The film, however, is able to send some positive messages regarding the importance of marriage, the institution of school and self: sacrifice. In an abstract out of nowhere scene that feels quite unreal, one gets to see how a baffled Jake deals with Helen, who confuses him for his sibling, and wants to get physical. He finds her attractive, but restrains himself as he loves another girl. Well how lovely is that? But, the film makes use of every chance it gets to show skin, and rub the foot of the femme fatale on Jake’s lap.asarray287M
What is more useless than movies with extravagance in choreography and punctuated sequences? Movies flooded with cursing, violence and other teenage incitements should be banned at all costs. There are numerous people who have penned down their thoughts on the 1 Corinthian verse of the third chapter, especially on it being quoted in vain so often. Do not allow Bad Company to spoil good character.

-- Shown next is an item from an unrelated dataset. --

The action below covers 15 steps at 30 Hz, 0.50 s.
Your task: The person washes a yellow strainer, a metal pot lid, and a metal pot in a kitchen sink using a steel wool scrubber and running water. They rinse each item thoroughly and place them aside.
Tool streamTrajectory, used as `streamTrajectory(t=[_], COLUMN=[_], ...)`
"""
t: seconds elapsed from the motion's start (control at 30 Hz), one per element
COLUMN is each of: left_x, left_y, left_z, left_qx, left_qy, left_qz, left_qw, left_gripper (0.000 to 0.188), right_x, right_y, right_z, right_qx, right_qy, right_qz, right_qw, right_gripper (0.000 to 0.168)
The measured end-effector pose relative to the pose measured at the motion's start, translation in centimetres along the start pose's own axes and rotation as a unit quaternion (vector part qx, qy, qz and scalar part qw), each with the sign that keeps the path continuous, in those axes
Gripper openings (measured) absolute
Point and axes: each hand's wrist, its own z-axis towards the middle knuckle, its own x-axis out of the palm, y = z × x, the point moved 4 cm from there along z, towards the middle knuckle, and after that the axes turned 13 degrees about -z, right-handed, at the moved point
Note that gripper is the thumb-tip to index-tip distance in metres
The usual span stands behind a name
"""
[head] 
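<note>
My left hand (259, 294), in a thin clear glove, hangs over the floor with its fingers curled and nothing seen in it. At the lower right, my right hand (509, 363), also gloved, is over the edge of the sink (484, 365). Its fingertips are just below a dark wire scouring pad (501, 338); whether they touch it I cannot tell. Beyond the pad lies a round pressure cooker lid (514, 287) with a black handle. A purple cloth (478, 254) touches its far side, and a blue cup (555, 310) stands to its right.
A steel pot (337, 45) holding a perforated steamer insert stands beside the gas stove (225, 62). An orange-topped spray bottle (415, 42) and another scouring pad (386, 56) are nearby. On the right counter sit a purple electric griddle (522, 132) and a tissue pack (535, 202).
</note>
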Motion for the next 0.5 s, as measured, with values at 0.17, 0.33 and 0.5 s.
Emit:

Despite the fact that this mindset is extremely effective in acquiring publicity, it hasn’t earned Ferrin much respect. Clearly when making Unspeakable, Ferrin’s goal was to shock and offend as much as he could, which, as it often is with these kind of people that try too hard for specific aims, just in the end makes him look silly. In fact, films that are truly disturbing or offensive do not set out to achieve such a response – they just are.
Part of Ferrin’s difficulty he has also written the mostly incoherent script is that he continues to lose the plot. Not Wanted shifts from over the top and obnoxious set pieces to crazier ones with a thin strip of story trying to link them but eventually producing a jumbled tale of irrelevance that instills in the viewer a feeling of dismay and dissatisfaction at the end.
Characters are introduced for the sole purpose of performing their sordid task and are then conveniently lost for as long as the scriptwriter requires them to be lost the catatonic sexual child patient for instance only appears in the film when Ferrin gets fed up with her. Most of the time, he appears oblivious to his characters and is more engrossed in depicting the outrages of their lives. The problem, however, is that because we are not invested in them to begin with the dialogue, the circumstances, the actions that they are saying, doing or undergoing seem stale and is a weak and pathetic effort to be edgy for being edge’s sake.
Ferrin’s most terrible blunder, however, was his portrayal of the nominal “hero” of the piece as a psychopathic serial rapist and killer who lost his mind with strangling the teenage daughter that he was raping. This is where quite the bulk of his audience, tilting back, turns from the haggard James Phelleps. One cannot be sympathetic to this insane character on his lone-guy crusade against crime in the most grisly manner as with Reno Miller in Abel Ferrara’s The Driller Killer (1979) which Ferrin would love Unspeakable to be such.
The entirety of Unspeakable contains no one single laudable or relatable figure which means when many of them die in such ugly, horrible ways, we simply don’t want to know and therefore invalidate the purpose for the gag that Ferrin was going for.
People seeking a nostalgia for the no-budget sleaze of the “video nasties” may appreciate the film’s slummy setting and unrelenting despair, but Unspeakable is so poorly made that it is simply a suggestion. The performances seem awful (most of the actors have been in this film only once), cinematography is dark and monotonous and Ferrin seems to just shoot whatever comes to the scene and has no aim of directing it with any finesse.
The lone exceptional mark is, of course, reserved for Nick Smith, who had the difficult task of composing music for the otherwise awful movie, although Smith’s score is quite good and should have been in a better film.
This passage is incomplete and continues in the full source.